Required work: For each line of the data below that includes the string "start", count one, and answer with the sum only.

(Saved data entries)
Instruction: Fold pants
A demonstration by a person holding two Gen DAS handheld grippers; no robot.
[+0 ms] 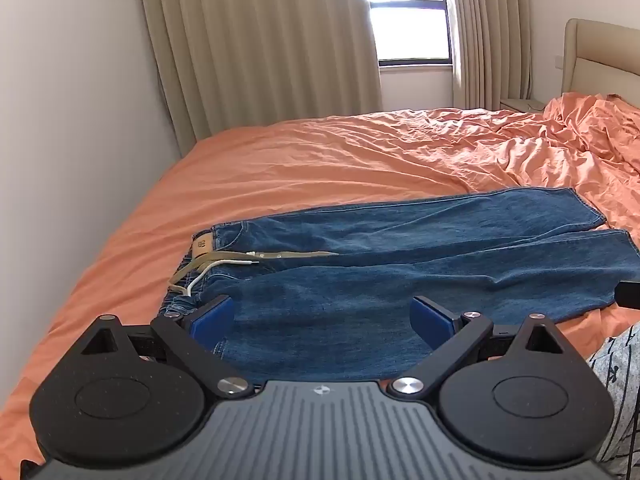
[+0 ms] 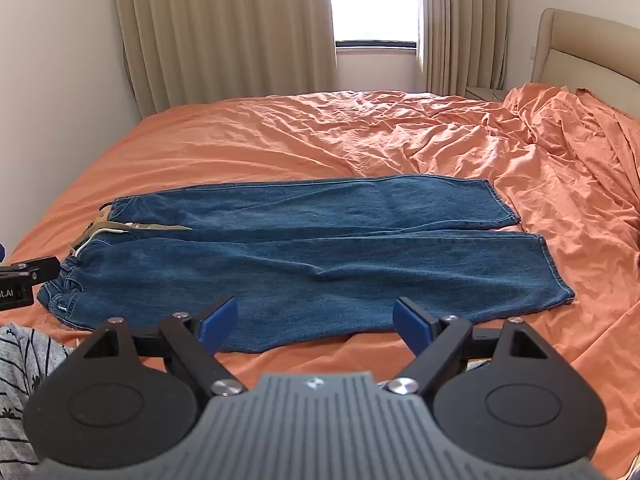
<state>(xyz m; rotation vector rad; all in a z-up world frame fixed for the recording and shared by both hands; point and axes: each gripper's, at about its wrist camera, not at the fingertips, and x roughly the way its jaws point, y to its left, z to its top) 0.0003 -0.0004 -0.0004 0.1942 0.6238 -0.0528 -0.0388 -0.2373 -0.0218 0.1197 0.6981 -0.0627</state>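
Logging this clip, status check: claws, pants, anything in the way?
Left claw open, empty, over the waist end. Right claw open, empty, at the near leg. Jeans flat on the orange sheet, unfolded. Nothing on them.

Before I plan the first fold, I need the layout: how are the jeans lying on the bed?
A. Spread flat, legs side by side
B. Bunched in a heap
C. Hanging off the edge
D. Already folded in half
A: the jeans lie flat on the orange sheet, both legs stretched out side by side, unfolded.
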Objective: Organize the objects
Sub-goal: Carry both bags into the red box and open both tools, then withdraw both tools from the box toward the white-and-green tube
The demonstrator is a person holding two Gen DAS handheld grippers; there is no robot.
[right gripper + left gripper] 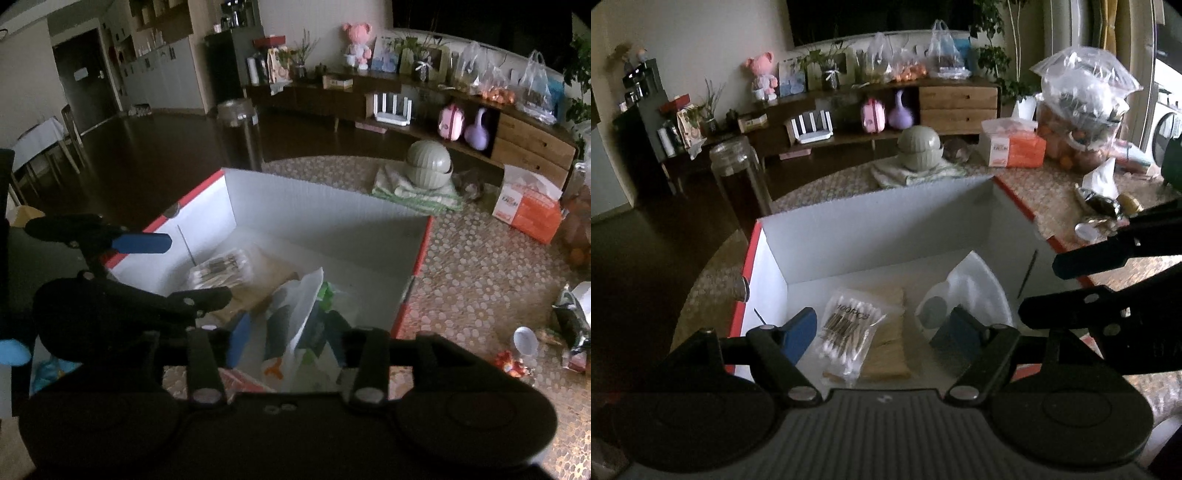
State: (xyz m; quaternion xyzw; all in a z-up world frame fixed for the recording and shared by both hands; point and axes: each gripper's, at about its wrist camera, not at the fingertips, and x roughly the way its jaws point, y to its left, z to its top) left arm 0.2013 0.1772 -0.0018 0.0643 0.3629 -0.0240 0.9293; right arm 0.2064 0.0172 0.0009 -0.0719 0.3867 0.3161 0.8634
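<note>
A red-edged box with white inner walls [886, 229] sits on the patterned table. Inside it lie a clear bag of cotton swabs [849, 328] on a tan packet [886, 354], and a white pouch [971, 291]. My left gripper [882, 328] is open and empty, its fingers hanging inside the box on either side of the swab bag. My right gripper [288, 339] hangs over the box's near side [332, 221], open around a white and green pouch [303, 314] standing between its fingers. The swab bag also shows in the right wrist view [221, 269].
On the table behind the box are a green lidded bowl on a folded cloth [919, 147], an orange tissue box [1015, 147] and a plastic bag of goods [1082, 110]. Small wrapped items and a cup [524, 339] lie to the right. A sideboard [956, 103] stands beyond.
</note>
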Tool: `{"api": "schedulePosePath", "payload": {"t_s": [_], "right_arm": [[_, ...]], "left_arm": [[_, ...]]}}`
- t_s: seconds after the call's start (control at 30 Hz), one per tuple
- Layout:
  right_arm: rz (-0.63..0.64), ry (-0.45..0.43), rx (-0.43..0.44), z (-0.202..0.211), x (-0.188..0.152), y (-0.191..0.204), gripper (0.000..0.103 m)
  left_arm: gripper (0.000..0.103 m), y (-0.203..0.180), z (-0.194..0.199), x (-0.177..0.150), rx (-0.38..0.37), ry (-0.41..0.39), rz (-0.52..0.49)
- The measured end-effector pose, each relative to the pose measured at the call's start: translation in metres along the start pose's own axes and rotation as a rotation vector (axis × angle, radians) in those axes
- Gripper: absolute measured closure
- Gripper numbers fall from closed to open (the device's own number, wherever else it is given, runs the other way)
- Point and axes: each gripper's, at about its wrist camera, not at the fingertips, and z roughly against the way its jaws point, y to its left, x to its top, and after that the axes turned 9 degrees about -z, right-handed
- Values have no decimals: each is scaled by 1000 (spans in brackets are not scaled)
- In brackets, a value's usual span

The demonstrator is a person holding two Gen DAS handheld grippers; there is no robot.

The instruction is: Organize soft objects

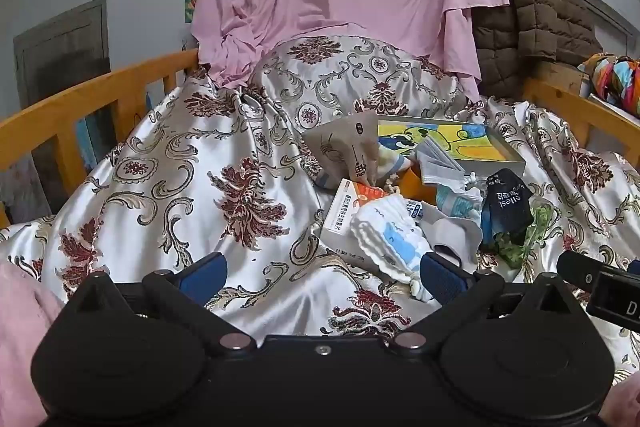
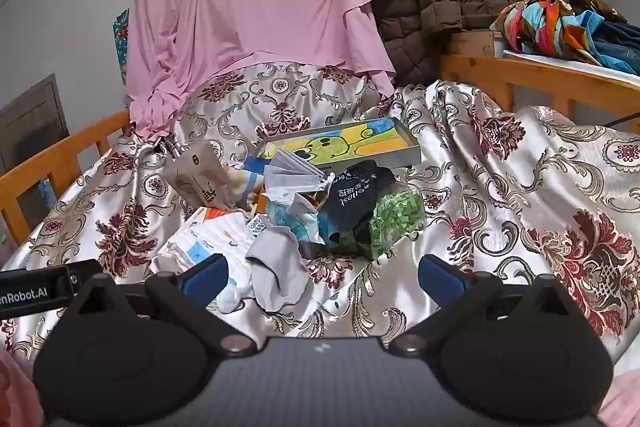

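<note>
Between the jaws of the left gripper (image 1: 322,277), spread wide and holding nothing, lies only the patterned satin bedspread (image 1: 168,179), with the white ribbed cloth (image 1: 390,233) just beside the right-hand pad. The right gripper (image 2: 322,277) is likewise released, its jaws apart over the spread, the grey sock (image 2: 276,269) lying near its left pad. Beyond both, the soft things sit in one heap on the bed: the white cloth, the grey sock, a black sock (image 2: 354,197), a green mesh piece (image 2: 394,223) and folded face masks (image 2: 290,173), mixed with a medicine carton (image 1: 340,209) and resting against a shallow picture box (image 2: 348,143). All the fabric pieces look light and limp, so they will likely sag and trail when lifted; the satin beneath looks slippery and may bunch. A pinch at a thick fold or cuff, rather than a loose edge, seems the safest hold.
</note>
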Motion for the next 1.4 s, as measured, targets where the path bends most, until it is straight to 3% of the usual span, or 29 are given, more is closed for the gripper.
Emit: {"api": "schedulePosePath", "payload": {"t_s": [1.4], "right_arm": [[5,-12,-14,1,0,-1,0]], "left_arm": [[1,-1,6,0,9,-19,-22]]}}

Written solution: 2